TASK REQUIREMENTS —
You are asked to filter the data below and copy every line holding "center".

== MATERIAL FOR THIS TASK ==

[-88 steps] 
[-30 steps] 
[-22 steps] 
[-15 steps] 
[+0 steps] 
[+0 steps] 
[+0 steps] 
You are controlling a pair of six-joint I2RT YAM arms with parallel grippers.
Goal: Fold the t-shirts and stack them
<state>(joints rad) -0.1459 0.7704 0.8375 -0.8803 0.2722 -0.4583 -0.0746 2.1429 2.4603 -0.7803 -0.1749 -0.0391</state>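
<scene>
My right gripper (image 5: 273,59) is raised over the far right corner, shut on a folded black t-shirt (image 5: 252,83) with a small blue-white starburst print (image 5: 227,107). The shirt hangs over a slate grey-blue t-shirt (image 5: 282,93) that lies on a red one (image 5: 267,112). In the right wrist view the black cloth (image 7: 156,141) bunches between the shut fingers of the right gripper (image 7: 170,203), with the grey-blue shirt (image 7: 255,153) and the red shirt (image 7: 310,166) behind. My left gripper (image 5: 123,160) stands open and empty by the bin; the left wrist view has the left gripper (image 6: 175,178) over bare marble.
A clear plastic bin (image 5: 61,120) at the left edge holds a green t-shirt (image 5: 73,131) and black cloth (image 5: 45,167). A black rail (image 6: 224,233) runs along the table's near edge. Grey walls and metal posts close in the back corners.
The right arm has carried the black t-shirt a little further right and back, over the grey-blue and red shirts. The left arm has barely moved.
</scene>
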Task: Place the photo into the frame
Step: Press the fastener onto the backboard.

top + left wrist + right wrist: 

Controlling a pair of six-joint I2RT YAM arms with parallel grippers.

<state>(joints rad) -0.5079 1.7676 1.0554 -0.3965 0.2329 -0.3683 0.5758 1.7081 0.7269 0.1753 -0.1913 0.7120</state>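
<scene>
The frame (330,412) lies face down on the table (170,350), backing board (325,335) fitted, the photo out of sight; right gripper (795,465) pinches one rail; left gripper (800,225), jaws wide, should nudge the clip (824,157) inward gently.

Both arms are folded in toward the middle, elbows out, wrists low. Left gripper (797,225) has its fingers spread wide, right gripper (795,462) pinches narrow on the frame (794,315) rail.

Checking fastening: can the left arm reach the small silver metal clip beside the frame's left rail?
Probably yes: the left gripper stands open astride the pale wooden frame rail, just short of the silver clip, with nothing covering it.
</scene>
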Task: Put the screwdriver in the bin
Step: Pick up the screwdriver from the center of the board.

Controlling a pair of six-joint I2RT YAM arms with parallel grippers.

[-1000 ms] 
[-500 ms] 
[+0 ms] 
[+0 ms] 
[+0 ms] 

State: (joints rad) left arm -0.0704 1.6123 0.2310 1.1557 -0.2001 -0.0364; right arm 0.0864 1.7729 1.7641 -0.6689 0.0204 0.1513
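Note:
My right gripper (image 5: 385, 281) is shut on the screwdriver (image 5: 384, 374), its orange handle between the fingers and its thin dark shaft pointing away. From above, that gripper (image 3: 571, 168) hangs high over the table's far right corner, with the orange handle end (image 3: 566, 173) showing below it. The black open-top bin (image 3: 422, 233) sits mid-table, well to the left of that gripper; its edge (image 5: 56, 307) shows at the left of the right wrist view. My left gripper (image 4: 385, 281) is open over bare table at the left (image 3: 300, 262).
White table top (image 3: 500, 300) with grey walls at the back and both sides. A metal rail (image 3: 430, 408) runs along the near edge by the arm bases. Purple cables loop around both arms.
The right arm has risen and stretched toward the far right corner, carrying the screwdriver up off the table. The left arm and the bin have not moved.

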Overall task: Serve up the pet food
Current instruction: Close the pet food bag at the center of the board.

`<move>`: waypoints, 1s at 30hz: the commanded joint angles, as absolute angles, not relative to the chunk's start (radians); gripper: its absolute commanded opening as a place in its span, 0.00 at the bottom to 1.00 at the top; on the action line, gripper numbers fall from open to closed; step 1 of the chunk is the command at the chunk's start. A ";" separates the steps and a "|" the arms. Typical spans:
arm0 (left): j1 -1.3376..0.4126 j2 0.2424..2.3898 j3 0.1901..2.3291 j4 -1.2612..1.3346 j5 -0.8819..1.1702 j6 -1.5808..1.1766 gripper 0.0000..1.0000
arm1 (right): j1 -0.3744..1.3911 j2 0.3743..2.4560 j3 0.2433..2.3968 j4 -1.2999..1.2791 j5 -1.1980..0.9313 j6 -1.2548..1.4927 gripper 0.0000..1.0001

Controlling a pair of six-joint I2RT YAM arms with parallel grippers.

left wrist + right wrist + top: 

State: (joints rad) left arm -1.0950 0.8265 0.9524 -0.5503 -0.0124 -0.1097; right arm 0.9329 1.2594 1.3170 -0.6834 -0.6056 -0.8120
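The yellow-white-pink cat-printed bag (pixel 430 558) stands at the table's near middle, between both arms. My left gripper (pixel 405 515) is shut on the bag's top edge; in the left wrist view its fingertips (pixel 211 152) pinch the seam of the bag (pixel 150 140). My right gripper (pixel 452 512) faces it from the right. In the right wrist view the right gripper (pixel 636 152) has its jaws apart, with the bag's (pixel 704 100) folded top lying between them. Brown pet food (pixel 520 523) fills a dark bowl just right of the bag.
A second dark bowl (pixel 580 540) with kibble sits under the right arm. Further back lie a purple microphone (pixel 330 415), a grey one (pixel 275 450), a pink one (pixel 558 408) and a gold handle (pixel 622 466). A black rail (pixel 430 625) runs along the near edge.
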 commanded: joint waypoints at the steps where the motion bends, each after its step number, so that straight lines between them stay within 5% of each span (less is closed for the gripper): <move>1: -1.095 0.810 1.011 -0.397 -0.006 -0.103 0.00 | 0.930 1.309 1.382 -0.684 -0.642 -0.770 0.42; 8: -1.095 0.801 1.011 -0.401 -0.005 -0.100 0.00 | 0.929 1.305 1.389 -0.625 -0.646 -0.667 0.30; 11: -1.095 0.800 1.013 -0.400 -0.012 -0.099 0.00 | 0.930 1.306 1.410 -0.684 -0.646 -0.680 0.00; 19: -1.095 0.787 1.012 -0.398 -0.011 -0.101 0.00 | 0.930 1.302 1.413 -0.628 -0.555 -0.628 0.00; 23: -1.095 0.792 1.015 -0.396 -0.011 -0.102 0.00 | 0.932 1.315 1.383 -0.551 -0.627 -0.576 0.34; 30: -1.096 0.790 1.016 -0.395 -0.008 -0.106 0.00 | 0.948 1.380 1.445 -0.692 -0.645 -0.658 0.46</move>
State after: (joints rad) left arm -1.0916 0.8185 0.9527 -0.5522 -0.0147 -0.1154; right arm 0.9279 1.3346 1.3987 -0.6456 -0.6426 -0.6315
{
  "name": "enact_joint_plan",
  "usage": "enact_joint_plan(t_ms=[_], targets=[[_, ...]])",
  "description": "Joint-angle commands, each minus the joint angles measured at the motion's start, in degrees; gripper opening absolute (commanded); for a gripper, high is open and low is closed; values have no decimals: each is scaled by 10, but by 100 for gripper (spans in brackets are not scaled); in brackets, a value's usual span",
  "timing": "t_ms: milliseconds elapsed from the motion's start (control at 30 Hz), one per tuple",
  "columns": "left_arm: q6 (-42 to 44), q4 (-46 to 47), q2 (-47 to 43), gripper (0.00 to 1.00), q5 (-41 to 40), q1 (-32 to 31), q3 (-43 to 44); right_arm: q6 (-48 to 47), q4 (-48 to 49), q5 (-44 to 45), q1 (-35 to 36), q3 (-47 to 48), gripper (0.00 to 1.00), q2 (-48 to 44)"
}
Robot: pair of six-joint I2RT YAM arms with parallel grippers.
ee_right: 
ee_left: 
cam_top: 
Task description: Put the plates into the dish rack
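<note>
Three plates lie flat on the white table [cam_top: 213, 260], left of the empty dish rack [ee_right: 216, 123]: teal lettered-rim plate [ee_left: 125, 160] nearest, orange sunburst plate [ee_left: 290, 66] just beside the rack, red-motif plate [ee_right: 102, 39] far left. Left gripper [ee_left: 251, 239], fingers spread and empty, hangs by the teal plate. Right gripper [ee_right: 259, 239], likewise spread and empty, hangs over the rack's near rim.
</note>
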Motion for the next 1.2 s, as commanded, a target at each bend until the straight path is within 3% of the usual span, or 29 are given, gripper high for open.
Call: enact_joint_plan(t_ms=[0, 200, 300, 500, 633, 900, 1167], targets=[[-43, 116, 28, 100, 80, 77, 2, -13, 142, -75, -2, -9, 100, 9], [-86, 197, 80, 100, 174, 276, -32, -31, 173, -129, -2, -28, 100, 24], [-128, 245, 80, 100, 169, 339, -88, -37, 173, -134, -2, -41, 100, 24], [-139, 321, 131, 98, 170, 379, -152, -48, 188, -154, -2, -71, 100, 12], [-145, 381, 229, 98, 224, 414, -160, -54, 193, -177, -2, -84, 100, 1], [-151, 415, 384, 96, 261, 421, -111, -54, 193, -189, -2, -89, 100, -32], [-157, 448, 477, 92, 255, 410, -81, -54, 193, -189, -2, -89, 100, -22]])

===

RESPONSE —
Step: Pick up the screwdriver from the center of the board.
Current instruction: Close the pet food bag at the center of the board.

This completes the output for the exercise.